Weinberg accompanies this with expressive subtlety and reticence, allowing these mighty figures to express themselves, and especially through the second half creating an increasingly poignant atmosphere. This subtle approach might not appeal in all operatic venues, but Mannheim is different. They have been seeing opera since Mozart’s time at least, and have one of the largest ensembles in Europe performing around 30 titles per season for them, ranging from Carousel to Götterdämmerung. They know their Puccini and their Verdi, and of course love and admire them too, but then listen carefully and patiently to the way in which Weinberg is simply different. In central Europe, when at the opera or on a train, I must weep for my country!
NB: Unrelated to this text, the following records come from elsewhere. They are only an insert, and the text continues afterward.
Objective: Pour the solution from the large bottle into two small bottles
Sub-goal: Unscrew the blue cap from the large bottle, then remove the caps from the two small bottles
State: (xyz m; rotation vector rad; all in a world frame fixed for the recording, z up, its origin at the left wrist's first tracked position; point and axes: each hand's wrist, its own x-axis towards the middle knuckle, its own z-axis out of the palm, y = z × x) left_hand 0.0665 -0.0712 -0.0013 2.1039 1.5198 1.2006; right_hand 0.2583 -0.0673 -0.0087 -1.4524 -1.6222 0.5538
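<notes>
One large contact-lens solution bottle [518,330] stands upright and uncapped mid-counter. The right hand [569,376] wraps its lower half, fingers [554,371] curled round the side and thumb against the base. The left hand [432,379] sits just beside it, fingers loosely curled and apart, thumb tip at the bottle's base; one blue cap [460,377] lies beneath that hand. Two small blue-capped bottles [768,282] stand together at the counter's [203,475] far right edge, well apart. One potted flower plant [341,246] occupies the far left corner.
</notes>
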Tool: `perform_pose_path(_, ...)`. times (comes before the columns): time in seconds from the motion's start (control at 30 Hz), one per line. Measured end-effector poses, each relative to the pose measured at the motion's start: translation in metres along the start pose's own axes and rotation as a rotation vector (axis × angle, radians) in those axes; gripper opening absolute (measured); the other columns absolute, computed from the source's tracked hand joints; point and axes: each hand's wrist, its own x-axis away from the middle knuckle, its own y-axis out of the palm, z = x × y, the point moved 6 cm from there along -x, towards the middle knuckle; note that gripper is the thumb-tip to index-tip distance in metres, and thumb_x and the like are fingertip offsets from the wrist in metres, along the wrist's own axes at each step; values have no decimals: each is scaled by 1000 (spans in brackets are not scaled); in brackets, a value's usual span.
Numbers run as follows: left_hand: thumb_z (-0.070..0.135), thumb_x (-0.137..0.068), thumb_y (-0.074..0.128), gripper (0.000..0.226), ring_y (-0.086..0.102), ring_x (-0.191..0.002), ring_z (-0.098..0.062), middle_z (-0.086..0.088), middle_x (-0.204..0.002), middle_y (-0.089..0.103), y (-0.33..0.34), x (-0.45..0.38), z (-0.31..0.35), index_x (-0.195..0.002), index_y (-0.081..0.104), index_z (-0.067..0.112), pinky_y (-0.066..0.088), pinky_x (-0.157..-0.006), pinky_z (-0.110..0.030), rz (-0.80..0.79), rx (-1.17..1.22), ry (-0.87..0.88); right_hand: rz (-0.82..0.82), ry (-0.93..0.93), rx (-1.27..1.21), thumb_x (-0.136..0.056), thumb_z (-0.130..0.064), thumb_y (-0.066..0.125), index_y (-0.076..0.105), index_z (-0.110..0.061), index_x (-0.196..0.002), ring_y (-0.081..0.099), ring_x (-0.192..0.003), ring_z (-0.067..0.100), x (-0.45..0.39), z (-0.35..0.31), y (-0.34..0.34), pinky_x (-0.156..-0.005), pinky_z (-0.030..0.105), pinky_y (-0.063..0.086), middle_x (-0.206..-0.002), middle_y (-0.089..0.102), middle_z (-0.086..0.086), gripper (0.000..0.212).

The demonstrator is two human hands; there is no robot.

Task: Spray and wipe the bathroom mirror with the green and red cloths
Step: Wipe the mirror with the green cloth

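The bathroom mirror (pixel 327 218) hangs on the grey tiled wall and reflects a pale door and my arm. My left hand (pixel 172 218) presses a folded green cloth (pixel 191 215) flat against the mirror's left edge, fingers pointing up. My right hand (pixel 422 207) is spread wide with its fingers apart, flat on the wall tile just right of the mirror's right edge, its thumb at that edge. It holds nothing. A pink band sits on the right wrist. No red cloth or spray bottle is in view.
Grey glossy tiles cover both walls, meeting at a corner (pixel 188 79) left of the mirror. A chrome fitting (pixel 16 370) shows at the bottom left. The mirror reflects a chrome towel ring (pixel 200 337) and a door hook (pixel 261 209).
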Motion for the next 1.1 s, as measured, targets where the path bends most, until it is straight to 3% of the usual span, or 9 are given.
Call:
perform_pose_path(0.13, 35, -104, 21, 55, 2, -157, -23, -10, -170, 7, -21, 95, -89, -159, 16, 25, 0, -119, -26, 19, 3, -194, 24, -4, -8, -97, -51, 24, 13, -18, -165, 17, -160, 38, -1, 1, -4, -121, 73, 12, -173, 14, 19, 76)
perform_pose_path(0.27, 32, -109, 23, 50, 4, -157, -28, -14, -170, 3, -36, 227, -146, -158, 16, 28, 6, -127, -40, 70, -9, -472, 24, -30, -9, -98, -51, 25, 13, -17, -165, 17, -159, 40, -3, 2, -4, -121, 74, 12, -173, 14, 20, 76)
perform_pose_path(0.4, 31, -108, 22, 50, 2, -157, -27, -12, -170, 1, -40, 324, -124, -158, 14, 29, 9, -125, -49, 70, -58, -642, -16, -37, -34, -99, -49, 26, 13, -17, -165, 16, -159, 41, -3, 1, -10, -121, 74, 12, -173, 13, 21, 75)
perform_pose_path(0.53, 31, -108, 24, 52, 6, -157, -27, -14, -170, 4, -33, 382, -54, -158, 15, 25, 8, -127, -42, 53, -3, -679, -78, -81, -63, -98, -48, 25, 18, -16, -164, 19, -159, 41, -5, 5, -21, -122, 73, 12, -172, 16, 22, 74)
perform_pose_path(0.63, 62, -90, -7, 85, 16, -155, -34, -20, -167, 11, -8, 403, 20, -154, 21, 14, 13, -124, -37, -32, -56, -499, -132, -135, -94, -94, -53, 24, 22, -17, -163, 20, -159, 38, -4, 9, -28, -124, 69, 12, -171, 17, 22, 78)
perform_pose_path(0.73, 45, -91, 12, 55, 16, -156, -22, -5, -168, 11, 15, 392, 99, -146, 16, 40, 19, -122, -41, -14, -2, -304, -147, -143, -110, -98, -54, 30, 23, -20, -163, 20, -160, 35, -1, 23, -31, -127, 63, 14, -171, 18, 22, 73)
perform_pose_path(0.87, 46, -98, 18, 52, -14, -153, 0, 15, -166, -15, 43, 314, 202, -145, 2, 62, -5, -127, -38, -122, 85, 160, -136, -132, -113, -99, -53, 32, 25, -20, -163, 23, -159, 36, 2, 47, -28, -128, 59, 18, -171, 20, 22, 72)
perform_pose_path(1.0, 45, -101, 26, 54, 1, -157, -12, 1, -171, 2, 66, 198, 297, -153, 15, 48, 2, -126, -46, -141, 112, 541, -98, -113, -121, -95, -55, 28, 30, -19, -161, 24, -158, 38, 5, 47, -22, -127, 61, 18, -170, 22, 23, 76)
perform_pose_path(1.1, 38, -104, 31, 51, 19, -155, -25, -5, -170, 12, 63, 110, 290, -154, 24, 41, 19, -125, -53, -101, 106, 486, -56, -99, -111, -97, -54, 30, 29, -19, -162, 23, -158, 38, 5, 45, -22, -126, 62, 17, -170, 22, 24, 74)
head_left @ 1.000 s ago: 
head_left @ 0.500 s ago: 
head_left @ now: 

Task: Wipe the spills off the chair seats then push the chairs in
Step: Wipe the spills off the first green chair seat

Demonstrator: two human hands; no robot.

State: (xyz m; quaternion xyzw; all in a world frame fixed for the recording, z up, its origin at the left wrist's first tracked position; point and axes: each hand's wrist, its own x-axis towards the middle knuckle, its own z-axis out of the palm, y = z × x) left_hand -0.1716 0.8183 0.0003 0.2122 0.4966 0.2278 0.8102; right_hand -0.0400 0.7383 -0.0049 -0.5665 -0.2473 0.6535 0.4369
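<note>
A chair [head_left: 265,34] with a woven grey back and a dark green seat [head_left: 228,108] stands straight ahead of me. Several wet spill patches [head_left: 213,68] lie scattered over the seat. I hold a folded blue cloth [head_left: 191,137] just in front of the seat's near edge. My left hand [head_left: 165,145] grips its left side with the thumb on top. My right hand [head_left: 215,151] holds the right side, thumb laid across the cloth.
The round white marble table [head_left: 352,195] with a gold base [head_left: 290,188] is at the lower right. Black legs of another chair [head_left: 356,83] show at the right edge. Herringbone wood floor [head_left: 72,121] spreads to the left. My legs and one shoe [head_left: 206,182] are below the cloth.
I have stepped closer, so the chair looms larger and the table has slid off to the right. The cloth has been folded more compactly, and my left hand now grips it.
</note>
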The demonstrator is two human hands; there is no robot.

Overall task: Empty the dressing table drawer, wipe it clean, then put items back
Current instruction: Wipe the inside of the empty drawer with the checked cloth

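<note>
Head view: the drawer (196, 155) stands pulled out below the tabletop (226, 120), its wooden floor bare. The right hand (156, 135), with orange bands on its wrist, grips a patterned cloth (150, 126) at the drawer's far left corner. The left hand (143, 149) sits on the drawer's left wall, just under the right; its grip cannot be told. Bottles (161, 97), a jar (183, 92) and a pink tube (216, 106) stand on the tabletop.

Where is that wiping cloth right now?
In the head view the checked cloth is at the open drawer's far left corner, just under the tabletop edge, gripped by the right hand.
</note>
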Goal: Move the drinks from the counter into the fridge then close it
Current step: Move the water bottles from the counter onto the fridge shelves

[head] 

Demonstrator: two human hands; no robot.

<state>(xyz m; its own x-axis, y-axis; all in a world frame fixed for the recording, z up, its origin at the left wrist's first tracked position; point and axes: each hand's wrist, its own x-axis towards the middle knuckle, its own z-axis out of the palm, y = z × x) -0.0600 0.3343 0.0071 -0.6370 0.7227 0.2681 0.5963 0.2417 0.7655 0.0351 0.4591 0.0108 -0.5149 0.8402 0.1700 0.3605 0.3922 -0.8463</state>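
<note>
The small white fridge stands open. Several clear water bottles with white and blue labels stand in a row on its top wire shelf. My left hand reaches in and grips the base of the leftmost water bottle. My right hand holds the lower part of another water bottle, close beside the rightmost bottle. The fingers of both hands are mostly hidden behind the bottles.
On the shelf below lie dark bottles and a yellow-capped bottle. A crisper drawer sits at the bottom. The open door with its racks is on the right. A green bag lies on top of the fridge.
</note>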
The evening was rounded off by a little encounter which should have taken place in one of Joseph Roth’s central European hotels, in which Weinberg himself almost seemed to come to life amongst us. At the performance, by chance, was the director of the opera in Poznan (Poland) and its music director the conductor Gabriel Chmura, who has recorded many Weinberg symphonies and conducted both The Portrait and The Passenger. Thomas Sanderling, the conductor of The Idiot, invited us for a drink, or several, so we all shared a mutual mission! Thomas is the son of Kurt Sanderling, the famous Soviet conductor who performed many of Weinberg’s symphonic works, and Thomas knew Weinberg himself, having assisted Kondrashin on his recording of the 5th symphony – a work which Chmura has also recorded. Chmura did not know Weinberg personally, but revealed that his parents had, like Weinberg, fled East from the Nazi invasion in 1939, and then been sent to the Gulag by Stalin. They were released, and found themselves towards the end of the war in Tashkent, where many artists, and indeed entire orchestras had been evacuated. As musicians, they could even have met Weinberg at that time, who was working there as a repetiteur at the operetta theatre. Gabriel is Polish, but in fact he was born in Russia – actually in a coal wagon taking his parents very slowly back to Poland as the war ended. Miraculously the baby survived the journey, and all the threads of these experiences and reminiscences seemed to draw together on this special evening, full of the past, but also full of the promise for a fertile future for Weinberg’s special place in the firmament of composers. Only Nastasya Filippovna did not, sadly, put in a live appearance!